# Work request
Below is a listing from which only part is wanted; return exactly the lines from the one with "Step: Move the" up to and including the one with "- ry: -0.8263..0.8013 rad".

# Data section
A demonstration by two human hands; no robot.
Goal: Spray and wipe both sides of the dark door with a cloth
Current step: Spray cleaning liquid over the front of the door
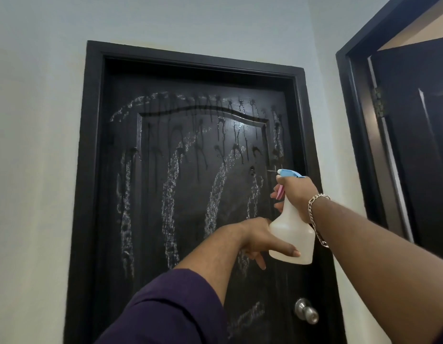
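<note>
Head view. My right hand [296, 192] grips the neck of a white plastic spray bottle [291, 234], fingers curled round it with one on the pink trigger [280, 191]; the blue nozzle [288, 173] points at the dark door [190, 194] from close by. My left hand [257, 238] hangs in front of the door just beside the bottle's base, fingers loosely spread and holding nothing; the thumb overlaps the bottle, though I cannot tell whether it touches. No cloth is visible.

I judge the bottle light, its translucent body showing no clear liquid level, and stiff enough to carry by the neck, where the trigger stays within reach. The wall may be slippery if wet.

The door is closed in its dark frame [91, 170], facing me, with a round metal knob [306, 311] at lower right. Its arched raised panel carries whitish streaks and dark drips running down from the upper part. This side looks sprayed but not yet wiped.
</note>
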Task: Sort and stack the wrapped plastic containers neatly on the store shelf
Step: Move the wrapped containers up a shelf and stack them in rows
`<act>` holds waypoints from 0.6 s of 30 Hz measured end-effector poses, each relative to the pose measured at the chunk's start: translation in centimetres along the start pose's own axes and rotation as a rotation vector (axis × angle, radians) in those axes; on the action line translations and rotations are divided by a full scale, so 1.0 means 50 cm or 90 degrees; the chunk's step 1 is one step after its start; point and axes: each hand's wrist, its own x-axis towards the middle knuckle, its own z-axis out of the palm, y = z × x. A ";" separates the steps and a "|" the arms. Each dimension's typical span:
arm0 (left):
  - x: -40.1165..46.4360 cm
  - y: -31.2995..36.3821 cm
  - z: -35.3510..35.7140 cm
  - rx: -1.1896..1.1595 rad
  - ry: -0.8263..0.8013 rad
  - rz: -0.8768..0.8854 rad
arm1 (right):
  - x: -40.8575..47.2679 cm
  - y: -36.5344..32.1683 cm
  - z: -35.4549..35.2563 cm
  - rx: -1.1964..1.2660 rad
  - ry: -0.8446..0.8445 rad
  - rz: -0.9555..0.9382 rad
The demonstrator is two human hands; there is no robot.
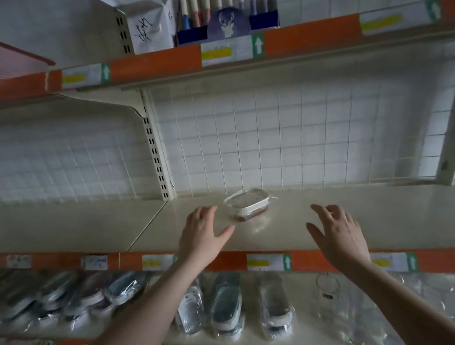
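**One container placed on middle shelf; both hands empty**

Landmark for all positions: the cream-coloured metal store shelf with orange price-strip edge (339,216), middle tier of the unit.

- Shelf board: broad and pale, backed by a white wire-grid panel (273,138). Only one item stands on it. Judgement: this tier is the target for the stack, and the work is at its very start.
- Tier below the landmark shelf: a crowd of clear-film-wrapped oval plastic containers with white rims and dark lids (224,303). Some stand on edge in rows near the middle; others lie heaped towards the left. Judgement: this is the unsorted stock that feeds the shelf above. Contents not discernible through the film.
- Tier above the landmark shelf: a dark blue display box of long-handled white and pastel utensils, with a deer motif on its card (227,16). Not part of the task.
- Left hand (203,233): over the front half of the landmark shelf, fingers spread and nearly straight, holding nothing. Fingertips lie just beside the single container; contact cannot be confirmed.
- Right hand (338,233): over the shelf's front edge, well apart from the container, fingers spread and loosely bent, holding nothing.
- Single wrapped oval plastic container with white body and dark base band (248,204): sits flat and upright towards the back of the landmark shelf, near the grid panel, lid upward. Judgement: set deep and flat so it can bear further containers on top and leave room in front. Interior looks speckled through the lid; whether anything is inside cannot be told.
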 end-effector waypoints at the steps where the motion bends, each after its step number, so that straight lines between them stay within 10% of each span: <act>1: 0.010 0.004 0.011 0.003 -0.005 0.002 | 0.014 0.007 0.005 0.000 -0.007 -0.002; 18: 0.209 0.017 0.143 0.032 -0.123 0.081 | 0.126 0.042 0.097 0.030 -0.057 0.023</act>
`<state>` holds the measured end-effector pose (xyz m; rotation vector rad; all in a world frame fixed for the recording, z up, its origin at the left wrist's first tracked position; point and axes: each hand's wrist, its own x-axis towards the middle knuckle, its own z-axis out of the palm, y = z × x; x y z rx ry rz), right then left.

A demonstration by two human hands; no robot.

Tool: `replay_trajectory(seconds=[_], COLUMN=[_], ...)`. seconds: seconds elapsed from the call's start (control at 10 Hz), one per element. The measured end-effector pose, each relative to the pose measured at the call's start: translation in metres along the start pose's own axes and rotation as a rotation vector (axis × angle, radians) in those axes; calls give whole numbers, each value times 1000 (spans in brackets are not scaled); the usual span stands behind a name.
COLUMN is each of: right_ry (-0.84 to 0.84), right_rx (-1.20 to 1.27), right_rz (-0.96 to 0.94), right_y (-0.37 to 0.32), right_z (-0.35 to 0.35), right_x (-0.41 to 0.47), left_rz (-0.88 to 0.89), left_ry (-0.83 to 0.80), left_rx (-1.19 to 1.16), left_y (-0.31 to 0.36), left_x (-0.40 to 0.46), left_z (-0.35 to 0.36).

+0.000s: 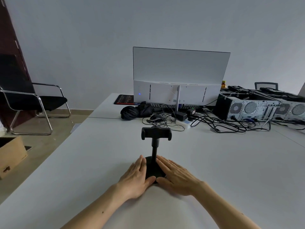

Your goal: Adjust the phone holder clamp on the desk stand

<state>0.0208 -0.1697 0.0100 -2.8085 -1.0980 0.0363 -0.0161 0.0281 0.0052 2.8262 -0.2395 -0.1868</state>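
Observation:
A black phone stand rises from the white desk (231, 162) in front of me. Its round base (152, 169) lies between my two hands, a thin post (154, 151) goes straight up, and the empty clamp (156, 133) sits level on top. My left hand (137, 176) lies flat against the left side of the base, fingers straight and together, thumb at the near rim. My right hand (176, 175) lies flat over the right side of the base, thumb at the near rim. Neither hand touches the clamp.
Behind the stand are the back of a white monitor (179, 76), a mouse, a power strip (184, 123) and tangled cables. Two computer cases (247, 108) lie at the right. A black bag (135, 111) sits left of the monitor. A chair (33, 103) and cardboard box (11, 154) stand on the floor at left.

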Motion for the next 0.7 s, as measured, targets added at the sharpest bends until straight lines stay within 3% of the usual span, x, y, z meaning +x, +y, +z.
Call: replay_trajectory(seconds=[0.7], right_ry=[31], right_rx=[103], right_rz=[50], right_y=[-1], right_z=[5], right_x=[0], left_rz=[32], left_ry=[36], left_rx=[14], left_y=[2], left_x=[-10], left_z=[-4])
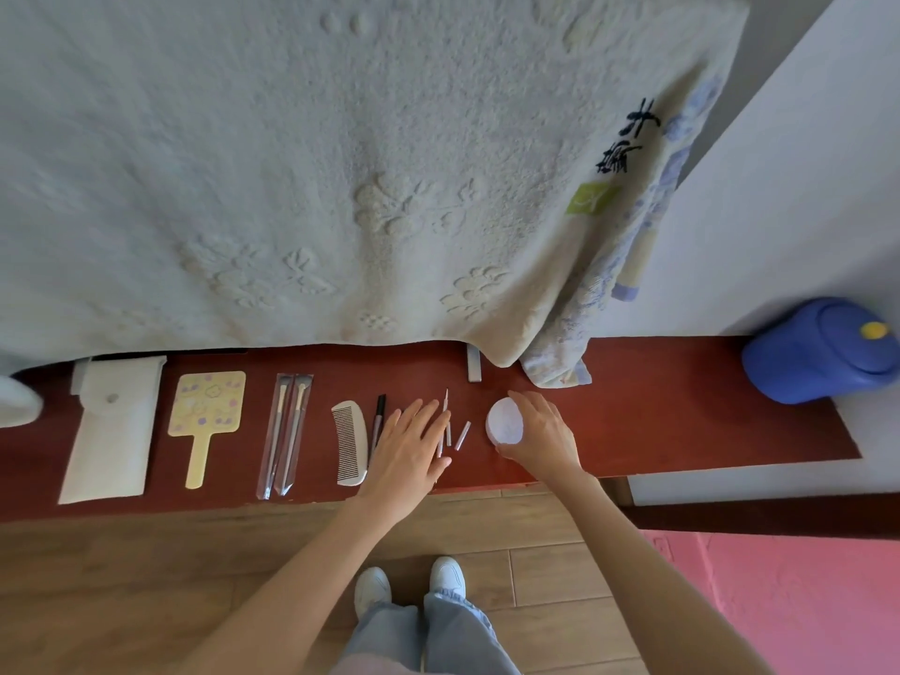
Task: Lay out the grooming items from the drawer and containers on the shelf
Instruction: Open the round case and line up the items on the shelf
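A row of grooming items lies on the dark red shelf: a white pouch, a yellow hand mirror, two wrapped brushes, a white comb and a black pen-like stick. My left hand rests flat with fingers spread over several thin pale sticks. My right hand grips a small round translucent jar from the side, right of the sticks.
A large cream towel hangs over the shelf's back, a patterned cloth at its right end. A blue lidded container stands at the far right. Wooden floor and a pink mat lie below.
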Tool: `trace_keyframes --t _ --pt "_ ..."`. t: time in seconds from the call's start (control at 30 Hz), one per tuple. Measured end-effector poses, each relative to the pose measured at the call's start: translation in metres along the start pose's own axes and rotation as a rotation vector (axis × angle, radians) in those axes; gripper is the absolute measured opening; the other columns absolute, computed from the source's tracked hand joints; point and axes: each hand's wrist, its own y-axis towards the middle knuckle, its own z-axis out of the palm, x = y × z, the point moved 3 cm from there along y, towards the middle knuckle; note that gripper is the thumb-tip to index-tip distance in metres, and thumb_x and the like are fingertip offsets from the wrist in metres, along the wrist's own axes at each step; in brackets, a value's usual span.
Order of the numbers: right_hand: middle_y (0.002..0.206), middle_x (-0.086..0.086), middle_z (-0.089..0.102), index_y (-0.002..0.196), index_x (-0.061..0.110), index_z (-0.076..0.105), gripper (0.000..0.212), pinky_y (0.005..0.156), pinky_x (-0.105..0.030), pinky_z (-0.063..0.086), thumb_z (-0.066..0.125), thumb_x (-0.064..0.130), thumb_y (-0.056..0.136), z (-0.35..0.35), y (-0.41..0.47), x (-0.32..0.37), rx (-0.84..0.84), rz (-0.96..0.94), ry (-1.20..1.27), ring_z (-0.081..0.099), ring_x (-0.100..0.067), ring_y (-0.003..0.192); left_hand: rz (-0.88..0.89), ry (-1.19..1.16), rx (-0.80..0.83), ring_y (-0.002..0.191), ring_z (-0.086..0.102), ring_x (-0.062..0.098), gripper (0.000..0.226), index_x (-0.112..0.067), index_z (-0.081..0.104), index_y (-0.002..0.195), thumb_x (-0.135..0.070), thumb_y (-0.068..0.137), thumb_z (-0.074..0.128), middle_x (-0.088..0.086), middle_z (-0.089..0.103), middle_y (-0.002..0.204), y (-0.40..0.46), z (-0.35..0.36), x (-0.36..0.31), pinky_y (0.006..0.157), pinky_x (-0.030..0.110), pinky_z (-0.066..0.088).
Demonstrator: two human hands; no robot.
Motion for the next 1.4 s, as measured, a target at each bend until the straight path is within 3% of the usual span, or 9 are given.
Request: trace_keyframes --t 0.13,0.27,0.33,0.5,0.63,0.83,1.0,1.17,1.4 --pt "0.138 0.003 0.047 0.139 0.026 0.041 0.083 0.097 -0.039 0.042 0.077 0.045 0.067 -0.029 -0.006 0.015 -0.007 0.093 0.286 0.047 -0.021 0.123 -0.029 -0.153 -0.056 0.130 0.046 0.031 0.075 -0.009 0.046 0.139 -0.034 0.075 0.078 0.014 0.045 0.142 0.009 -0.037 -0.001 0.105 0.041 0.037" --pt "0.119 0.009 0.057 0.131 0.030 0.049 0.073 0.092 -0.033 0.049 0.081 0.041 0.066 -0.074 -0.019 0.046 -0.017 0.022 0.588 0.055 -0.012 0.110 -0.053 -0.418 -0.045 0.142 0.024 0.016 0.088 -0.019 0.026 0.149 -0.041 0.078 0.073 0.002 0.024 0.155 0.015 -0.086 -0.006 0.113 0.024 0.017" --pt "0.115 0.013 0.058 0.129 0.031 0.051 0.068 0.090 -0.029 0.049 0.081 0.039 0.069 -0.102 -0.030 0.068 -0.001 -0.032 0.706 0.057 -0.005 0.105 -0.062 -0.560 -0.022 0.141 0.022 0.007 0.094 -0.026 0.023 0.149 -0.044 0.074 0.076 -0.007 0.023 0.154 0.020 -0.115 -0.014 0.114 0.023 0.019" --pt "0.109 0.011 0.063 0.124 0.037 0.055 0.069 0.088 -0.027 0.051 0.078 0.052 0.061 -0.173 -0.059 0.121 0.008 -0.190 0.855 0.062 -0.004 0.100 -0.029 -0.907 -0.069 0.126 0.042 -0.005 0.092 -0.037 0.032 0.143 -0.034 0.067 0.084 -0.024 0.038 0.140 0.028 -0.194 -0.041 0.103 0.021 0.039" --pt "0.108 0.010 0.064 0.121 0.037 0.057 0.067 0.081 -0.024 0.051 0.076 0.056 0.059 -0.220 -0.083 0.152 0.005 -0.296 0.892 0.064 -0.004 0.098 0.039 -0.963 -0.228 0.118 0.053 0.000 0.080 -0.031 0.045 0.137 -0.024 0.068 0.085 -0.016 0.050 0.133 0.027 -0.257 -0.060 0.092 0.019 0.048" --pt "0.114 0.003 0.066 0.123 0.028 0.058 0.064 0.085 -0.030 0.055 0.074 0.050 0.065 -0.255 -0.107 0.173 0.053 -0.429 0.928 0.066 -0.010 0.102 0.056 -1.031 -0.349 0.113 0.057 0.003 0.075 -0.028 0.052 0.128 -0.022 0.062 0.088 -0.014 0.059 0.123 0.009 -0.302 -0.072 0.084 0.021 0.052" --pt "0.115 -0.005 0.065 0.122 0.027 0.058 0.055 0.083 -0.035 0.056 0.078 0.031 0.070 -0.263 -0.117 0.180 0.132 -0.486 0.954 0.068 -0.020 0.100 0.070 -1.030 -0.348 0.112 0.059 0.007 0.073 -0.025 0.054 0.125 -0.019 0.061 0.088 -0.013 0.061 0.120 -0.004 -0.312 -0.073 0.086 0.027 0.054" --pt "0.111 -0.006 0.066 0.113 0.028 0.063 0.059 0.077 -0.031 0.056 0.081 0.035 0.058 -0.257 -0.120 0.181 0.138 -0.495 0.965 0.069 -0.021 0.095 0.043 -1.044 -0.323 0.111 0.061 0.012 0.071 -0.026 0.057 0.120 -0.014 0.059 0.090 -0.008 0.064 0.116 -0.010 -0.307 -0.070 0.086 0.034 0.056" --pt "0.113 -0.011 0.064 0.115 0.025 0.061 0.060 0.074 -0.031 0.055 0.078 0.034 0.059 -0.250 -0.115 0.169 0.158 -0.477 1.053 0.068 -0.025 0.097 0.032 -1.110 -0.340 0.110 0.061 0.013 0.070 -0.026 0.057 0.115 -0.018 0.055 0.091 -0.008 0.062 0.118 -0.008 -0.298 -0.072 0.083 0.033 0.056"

# Response to the task
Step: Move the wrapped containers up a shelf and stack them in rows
`<act>` holds waypoints from 0.6 s of 30 Hz measured end-effector poses, each relative to the pose measured at the chunk's start: translation in centimetres along the start pose's own axes and rotation as a rotation vector (axis × angle, radians) in those axes; on the action line translations and rotations are divided by a full scale, so 1.0 means 50 cm or 90 degrees; the chunk's step 1 is one step after its start; point and axes: each hand's wrist, its own x-axis towards the middle knuckle, its own z-axis out of the palm, y = z × x. A ";" separates the steps and a "|" the arms. Each dimension's typical span:
arm0 (left):
  - x: -40.1165..46.4360 cm
  - y: -31.2995..36.3821 cm
  - z: -35.3510..35.7140 cm
  - rx: -1.1896..1.1595 rad
  - ry: -0.8263..0.8013 rad

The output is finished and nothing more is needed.